● Exercise prompt
Copy out the whole listing exactly as given. Skip the pictures.
——
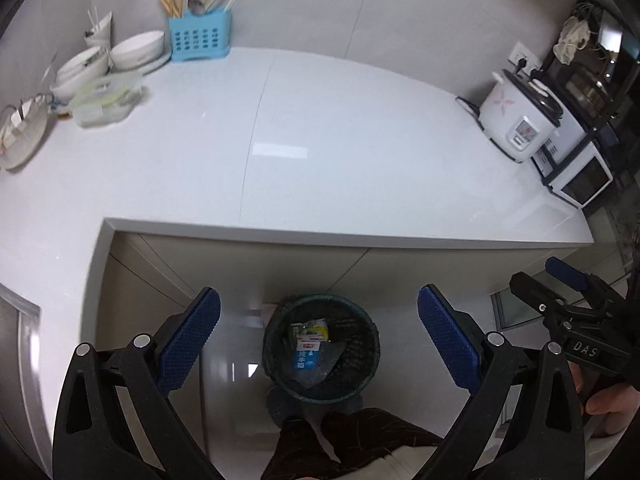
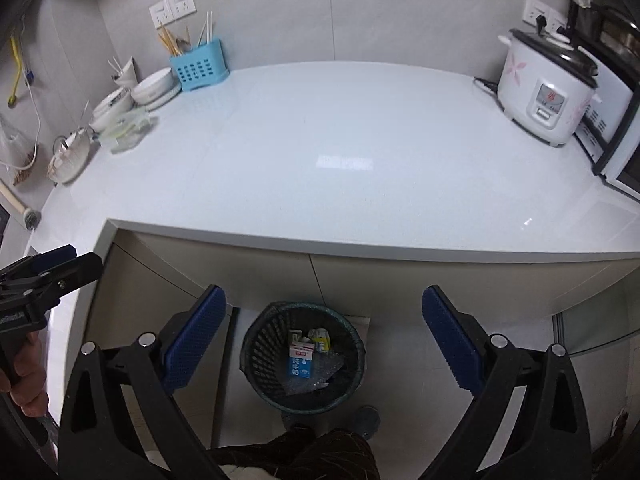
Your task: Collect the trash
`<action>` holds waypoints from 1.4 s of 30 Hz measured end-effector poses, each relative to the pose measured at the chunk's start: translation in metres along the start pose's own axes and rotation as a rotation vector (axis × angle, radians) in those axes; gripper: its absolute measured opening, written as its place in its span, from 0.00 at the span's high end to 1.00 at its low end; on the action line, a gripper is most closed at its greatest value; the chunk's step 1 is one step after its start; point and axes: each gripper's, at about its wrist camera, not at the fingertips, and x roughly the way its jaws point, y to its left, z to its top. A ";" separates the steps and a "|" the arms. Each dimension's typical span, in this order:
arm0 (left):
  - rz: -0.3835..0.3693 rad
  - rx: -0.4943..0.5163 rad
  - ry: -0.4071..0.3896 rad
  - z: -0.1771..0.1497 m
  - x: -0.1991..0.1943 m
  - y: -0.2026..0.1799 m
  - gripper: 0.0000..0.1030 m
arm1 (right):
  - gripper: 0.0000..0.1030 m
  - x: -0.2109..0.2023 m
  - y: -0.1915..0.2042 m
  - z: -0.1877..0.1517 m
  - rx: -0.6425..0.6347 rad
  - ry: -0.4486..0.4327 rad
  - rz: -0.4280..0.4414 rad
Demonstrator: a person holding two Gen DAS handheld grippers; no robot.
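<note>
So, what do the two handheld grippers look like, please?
Both look alike: the left gripper and right gripper have black plastic frames with triangular cut-outs, silver rivets, and blue, textured pads. White letters "DAS" mark the right gripper's body in the left wrist view.

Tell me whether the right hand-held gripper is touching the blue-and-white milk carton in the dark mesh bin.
Apart. In the right wrist view the right hand-held gripper stands open above the bin; the carton lies inside, between no fingers.

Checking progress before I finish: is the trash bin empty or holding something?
Holding something: the trash bin contains a blue-and-white carton and small wrappers.
</note>
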 end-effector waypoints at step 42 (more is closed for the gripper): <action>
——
● Exercise solution
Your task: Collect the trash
`<action>` holds waypoints from 1.4 s of 30 Hz measured end-effector poses, each relative to the pose measured at the chunk's start: translation in metres along the start pose's own axes and rotation as a rotation vector (axis × angle, radians) in those axes; gripper: its absolute measured opening, written as its place in its span, from 0.00 at the span's high end to 1.00 at its low end; on the action line, a gripper is most closed at its greatest value; the chunk's step 1 is one step after its start; point and axes: each gripper's, at about its wrist camera, not at the fingertips, and x roughly the way its jaws point, y to its left, z to its top. A ";" separates the steps and a "|" the arms. Each dimension's typical span, in this order:
arm0 (left):
  - rz: -0.3835..0.3693 rad
  - rx: -0.4943..0.5163 rad
  - ry: -0.4071..0.3896 rad
  - z: -0.1771..0.1497 m
  - x: -0.1991..0.1943 m
  - y: -0.2026..0.1799 m
  - gripper: 0.0000..0.1030 m
arm1 (right):
  - gripper: 0.0000..0.1030 m
  - x: -0.2109..0.2023 m
  - y: -0.1915..0.2042 m
  - z: -0.1877..0.1517 m
  - rx: -0.6425..0.6347 rad
  - ry: -0.4486..0.4327 rad
  - rz: -0.4280..0.4414 rad
Demonstrator: a person holding two Gen DAS handheld grippers; no robot.
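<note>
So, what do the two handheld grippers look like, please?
Both look alike: the left gripper and right gripper have black plastic frames with triangular cut-outs, silver rivets, and blue, textured pads. White letters "DAS" mark the right gripper's body in the left wrist view.

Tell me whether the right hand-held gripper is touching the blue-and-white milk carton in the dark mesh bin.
Apart. In the right wrist view the right hand-held gripper stands open above the bin; the carton lies inside, between no fingers.

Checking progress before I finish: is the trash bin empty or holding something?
Holding something: the trash bin contains a blue-and-white carton and small wrappers.
</note>
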 end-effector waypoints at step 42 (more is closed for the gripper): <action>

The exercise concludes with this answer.